Что за глупый вопрос?! Сесили часто заморгала от растерянности:
– Что ты имеешь в виду?
– Почему ты так стремишься выставить свою кандидатуру на выборах?
– Потому что есть вакантное место, а мне порядком надоело ждать.
– Постой, я не об этом. Мне хочется понять: почему ты так хочешь попасть в конгресс?
Сесили окончательно потерялась.
– Ты же знаешь, больше всего на свете мне хотелось стать конгрессменом. Вот поэтому я делаю все ради того, чтобы моя мечта сбылась.
– О чем ты мечтала с детства, я, конечно, знаю. Но я никак не могу понять: зачем тебе это надо?
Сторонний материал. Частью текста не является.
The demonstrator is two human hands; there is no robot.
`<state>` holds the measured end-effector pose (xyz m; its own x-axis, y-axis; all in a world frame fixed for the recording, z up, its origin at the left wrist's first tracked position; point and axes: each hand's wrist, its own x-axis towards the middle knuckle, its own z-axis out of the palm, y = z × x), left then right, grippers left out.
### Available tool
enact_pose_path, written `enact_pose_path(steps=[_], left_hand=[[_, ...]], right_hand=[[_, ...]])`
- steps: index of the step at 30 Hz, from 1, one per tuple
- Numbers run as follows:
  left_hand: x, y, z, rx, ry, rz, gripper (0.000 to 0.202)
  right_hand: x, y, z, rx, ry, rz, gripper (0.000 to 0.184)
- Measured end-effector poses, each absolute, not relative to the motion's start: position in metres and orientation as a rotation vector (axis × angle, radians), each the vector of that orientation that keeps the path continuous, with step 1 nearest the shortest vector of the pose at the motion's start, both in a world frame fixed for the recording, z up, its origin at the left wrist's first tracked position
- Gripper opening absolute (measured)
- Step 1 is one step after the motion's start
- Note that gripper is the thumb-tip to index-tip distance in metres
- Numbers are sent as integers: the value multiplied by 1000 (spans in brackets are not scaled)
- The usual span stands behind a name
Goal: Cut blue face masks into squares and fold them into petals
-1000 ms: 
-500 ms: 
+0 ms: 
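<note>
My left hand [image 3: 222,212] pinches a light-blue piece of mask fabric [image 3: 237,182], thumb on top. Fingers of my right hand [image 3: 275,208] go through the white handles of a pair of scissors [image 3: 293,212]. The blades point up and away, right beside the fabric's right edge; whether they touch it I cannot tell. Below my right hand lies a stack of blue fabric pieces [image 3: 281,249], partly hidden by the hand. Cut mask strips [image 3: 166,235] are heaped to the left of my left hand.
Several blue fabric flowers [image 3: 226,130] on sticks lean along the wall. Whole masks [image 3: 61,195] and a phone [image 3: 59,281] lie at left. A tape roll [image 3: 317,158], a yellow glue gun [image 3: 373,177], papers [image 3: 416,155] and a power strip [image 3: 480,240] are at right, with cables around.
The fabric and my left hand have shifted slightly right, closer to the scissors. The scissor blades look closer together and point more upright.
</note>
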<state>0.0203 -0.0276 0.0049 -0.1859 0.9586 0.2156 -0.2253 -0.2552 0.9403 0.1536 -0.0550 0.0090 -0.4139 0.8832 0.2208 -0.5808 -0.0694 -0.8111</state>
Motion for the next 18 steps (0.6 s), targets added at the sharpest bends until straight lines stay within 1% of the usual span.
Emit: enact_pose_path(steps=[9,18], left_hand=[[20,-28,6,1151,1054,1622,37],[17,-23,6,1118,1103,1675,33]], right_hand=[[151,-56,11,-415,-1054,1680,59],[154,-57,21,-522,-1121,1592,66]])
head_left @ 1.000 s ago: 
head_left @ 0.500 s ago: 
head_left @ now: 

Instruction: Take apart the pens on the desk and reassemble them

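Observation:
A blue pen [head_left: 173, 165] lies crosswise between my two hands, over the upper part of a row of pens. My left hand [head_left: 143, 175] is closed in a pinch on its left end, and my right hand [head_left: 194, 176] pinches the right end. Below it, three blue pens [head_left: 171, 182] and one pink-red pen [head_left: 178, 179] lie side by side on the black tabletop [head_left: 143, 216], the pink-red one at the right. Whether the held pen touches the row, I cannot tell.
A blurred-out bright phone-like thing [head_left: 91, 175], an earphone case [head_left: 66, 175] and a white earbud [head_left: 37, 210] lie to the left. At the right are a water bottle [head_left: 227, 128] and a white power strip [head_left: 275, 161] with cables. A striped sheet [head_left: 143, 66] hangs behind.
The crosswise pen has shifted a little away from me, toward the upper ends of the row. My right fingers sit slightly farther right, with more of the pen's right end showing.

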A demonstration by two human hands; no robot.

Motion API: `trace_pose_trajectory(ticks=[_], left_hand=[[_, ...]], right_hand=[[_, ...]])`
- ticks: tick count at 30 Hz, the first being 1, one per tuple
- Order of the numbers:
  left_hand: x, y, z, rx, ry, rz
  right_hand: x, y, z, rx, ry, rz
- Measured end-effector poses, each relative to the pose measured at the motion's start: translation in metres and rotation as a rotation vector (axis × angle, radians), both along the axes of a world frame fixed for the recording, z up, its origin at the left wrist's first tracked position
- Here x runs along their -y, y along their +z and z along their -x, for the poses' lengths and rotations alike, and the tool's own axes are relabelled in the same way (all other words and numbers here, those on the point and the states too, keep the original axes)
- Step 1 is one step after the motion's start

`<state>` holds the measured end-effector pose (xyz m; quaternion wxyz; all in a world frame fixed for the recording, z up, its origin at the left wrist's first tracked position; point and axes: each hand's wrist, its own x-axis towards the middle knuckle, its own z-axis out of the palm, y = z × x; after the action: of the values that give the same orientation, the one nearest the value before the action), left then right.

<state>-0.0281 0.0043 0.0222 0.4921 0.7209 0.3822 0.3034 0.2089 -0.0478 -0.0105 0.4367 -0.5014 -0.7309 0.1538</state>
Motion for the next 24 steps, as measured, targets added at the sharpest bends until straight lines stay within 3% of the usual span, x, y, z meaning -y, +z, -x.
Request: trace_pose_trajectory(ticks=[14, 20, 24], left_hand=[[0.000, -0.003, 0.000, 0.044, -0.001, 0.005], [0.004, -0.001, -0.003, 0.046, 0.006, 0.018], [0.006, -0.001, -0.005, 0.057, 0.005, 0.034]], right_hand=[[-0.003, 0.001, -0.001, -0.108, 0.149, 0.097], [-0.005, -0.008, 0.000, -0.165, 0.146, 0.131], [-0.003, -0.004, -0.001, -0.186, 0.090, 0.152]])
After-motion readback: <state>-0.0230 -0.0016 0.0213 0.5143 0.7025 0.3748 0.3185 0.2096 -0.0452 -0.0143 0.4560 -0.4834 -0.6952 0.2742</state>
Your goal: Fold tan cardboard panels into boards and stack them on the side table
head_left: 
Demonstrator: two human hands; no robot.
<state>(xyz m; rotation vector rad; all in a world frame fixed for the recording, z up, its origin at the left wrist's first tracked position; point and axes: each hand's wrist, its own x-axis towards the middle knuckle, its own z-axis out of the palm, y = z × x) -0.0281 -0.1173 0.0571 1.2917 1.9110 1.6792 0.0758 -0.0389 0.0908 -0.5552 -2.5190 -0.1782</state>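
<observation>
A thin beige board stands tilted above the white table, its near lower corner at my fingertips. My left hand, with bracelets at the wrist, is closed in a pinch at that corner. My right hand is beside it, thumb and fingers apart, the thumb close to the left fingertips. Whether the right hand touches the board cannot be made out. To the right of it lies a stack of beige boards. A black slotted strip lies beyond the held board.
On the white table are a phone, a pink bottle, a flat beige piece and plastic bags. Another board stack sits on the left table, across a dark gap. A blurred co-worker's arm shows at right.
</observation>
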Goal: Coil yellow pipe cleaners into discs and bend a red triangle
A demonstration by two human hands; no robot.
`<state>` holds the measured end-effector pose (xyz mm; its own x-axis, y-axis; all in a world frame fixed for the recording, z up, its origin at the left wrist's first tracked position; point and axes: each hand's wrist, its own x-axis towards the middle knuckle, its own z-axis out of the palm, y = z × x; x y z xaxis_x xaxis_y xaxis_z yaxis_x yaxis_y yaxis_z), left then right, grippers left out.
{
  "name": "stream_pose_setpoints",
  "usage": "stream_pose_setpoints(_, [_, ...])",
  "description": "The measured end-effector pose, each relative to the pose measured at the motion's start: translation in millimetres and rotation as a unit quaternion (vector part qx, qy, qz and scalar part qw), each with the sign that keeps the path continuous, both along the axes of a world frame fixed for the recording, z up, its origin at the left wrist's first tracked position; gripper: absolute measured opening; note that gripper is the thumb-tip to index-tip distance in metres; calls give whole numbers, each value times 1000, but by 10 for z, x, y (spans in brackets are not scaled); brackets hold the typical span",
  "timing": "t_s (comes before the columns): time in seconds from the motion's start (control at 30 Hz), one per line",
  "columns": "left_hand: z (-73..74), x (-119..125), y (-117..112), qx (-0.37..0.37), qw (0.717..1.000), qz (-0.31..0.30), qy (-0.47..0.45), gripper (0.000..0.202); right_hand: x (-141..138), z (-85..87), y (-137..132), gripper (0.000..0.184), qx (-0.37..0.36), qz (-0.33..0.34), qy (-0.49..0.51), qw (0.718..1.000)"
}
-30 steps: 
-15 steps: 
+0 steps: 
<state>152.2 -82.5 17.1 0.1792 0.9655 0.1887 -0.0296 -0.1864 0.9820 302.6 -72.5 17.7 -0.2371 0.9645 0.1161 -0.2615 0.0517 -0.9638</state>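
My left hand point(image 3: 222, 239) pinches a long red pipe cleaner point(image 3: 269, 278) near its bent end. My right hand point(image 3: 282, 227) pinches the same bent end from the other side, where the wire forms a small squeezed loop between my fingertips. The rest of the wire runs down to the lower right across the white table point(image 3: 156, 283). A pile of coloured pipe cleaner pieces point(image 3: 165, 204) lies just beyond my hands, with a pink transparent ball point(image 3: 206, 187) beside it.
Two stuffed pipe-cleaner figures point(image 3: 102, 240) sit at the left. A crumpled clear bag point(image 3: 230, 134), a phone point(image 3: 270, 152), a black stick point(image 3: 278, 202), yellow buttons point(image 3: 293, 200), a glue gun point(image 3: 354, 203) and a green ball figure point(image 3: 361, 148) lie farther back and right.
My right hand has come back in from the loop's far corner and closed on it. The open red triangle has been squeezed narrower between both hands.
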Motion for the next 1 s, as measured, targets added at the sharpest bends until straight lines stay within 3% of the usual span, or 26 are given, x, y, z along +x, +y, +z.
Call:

Вопрос озадачил Сесили. Она видела, что ее ответ вряд ли удовлетворит мать, скорее всего даже расстроит.
– Мне хочется доказать самой себе, что я на это способна.
– Постой, неужели тебе на самом деле так необходимо что-то доказывать самой себе?
Вопрос прозвучал довольно обидно. Разве это она надеялась услышать от матери?!
– Мама, я еще не придумала рекламный слоган для моей предвыборной кампании. Это надо обязательно сделать. Прежде у меня не было времени, но здесь его предостаточно. Мама, признаюсь тебе, ты даже не представляешь, как мне нужна сейчас твоя помощь и поддержка.
Шарлотта тяжело вздохнула. Судьба дочери не могла не волновать ее, и это волнение угнетало ее, словно тяжкая ноша.
– Сесили, дорогая, ну конечно, я сделаю все, что в моих силах, чтобы помочь тебе, но в этом вряд ли.
– Спасибо, ма, – отозвалась Сесили, хотя ответ матери несколько обескуражил и огорчил ее. Она ожидала чего-то большего. Хотя, по крайней мере, ей удалось добиться преследуемой цели: мать сменила гнев на милость. Ограниченная поддержка все-таки была поддержкой, и, если трезво рассуждать, в ее положении вряд ли можно было рассчитывать на лучший исход.